E o pior era que nem tinha sido ideia dos Morgan — foi o próprio Grupo Walcott que os procurou primeiro.
Por isso, naquele dia, os Morgan passaram horas recebendo propostas de grandes empresas com as quais jamais sonharam negociar.
Foi um dia de glória.
Mas a felicidade teve vida curta.
Tudo desmoronou de repente.
Aquele acordo era a grande oportunidade deles — a escada para chegar às famílias de segundo escalão em Veridia, talvez até mais alto.
Agora? Tudo tinha ido por água abaixo.
Jacob ficou tão furioso que precisou ser hospitalizado.
Perder uma parceria daquele porte causou uma reação em cadeia. Todas as empresas que se aproximaram por interesse sumiram tão rápido quanto apareceram.
Jacob afundou em estresse.
— Pai... — Derek, com o rosto machucado e inchado, falou em voz baixa. Nos últimos dias, sempre que Jacob se descontrolava, era ele quem sofria as consequências. Já tinha apanhado o suficiente. — Sobre os Walcott... eles realmente—
Não queria apanhar de novo, mas também não podia continuar em silêncio.
— Cale a boca! — Jacob esfregou o rosto com força, encarando o filho com ódio. A pose de chefe já tinha desaparecido, restando apenas a raiva crua. — Olha essa bagunça! Quem foi que você irritou?
A mente de Derek foi direto para o rosto de Helen.
Ao ouvir que os Walcott haviam rompido o contrato, ficou em choque.
Começou a contar, gaguejando, o que aconteceu no Royal Court.
Ninguém acreditava que Helen tivesse força para fazer os Walcott desistirem dos Morgan em questão de segundos.
Então, a conclusão era que deviam ter ofendido outra pessoa.
— Naquele dia, eu estava com a Lydia o tempo todo. Ela pode confirmar que a gente não— — Derek tentou envolver a irmã, enquanto o pai se preparava para lhe dar outro golpe.
Lydia tinha acabado de chegar em casa.
Os pais ainda sentiam culpa em relação a ela, então enquanto ela estivesse por perto, Jacob não a tocaria.
Derek nem terminou a frase quando Lydia se encolheu de repente.
Seus olhos estavam vermelhos e inchados de tanto chorar. Olhou para o pai, trêmula e insegura.
— Várias empresas enviaram cartas encerrando qualquer possibilidade de cooperação com o Grupo Morgan! Nosso fluxo de caixa secou! E o banco está exigindo os pagamentos!
Jacob ficou paralisado, sem reação.
— Como isso é possível? Essas empresas não estavam seguindo os Walcott—
— Não são elas! — exclamou a secretária, quase perdendo o controle. — É o Grupo Nimbus e a Aspira Capital. Ambos encerraram oficialmente todas as relações com o Grupo Morgan!
— O quê?! — a voz de Jacob saiu falha. — Sempre tivemos uma boa relação com eles! Encontrei os CEOs semana passada no campo de golfe! Como é que...
Será que isso também era obra dos Walcott? Impossível!

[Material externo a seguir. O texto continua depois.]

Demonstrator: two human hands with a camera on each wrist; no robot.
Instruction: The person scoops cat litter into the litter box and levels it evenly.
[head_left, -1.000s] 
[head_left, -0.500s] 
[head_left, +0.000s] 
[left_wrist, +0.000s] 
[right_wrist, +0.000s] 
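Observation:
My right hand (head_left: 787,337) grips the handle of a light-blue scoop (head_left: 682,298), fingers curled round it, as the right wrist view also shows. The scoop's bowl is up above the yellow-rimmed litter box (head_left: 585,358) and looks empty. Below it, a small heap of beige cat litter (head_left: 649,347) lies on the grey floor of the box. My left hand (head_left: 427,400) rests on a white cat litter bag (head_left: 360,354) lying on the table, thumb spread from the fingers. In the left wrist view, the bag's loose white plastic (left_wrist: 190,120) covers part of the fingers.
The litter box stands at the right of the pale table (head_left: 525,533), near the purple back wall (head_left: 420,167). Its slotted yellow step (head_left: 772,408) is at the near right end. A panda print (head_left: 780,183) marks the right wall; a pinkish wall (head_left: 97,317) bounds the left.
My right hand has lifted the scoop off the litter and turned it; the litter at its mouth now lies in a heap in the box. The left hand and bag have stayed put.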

Os Walcott eram os mais poderosos, sim, mas tanto o Grupo Nimbus quanto a Aspira Capital eram colossos por conta própria. Desde sua criação, influenciavam o rumo de Dracovia. Em termos de poder econômico, estavam no mesmo nível dos Walcott.
Durante quatro anos, Jacob manteve excelentes relações com os CEOs desses dois grupos.
Mesmo quando o Grupo Morgan cometia excessos, eles nunca reclamaram. Pelo contrário — continuavam investindo, elogiando Jacob publicamente e até em conversas privadas o chamavam de gênio dos negócios. Os prejuízos eram sempre atribuídos ao acaso.
Então, por que agora cortariam os laços de forma tão abrupta?
— É verdade, Sr. Morgan. Durante anos, o Grupo Morgan só sobreviveu graças ao apoio do Grupo Nimbus e da Aspira Capital. Sem a ajuda deles, a empresa não vai durar!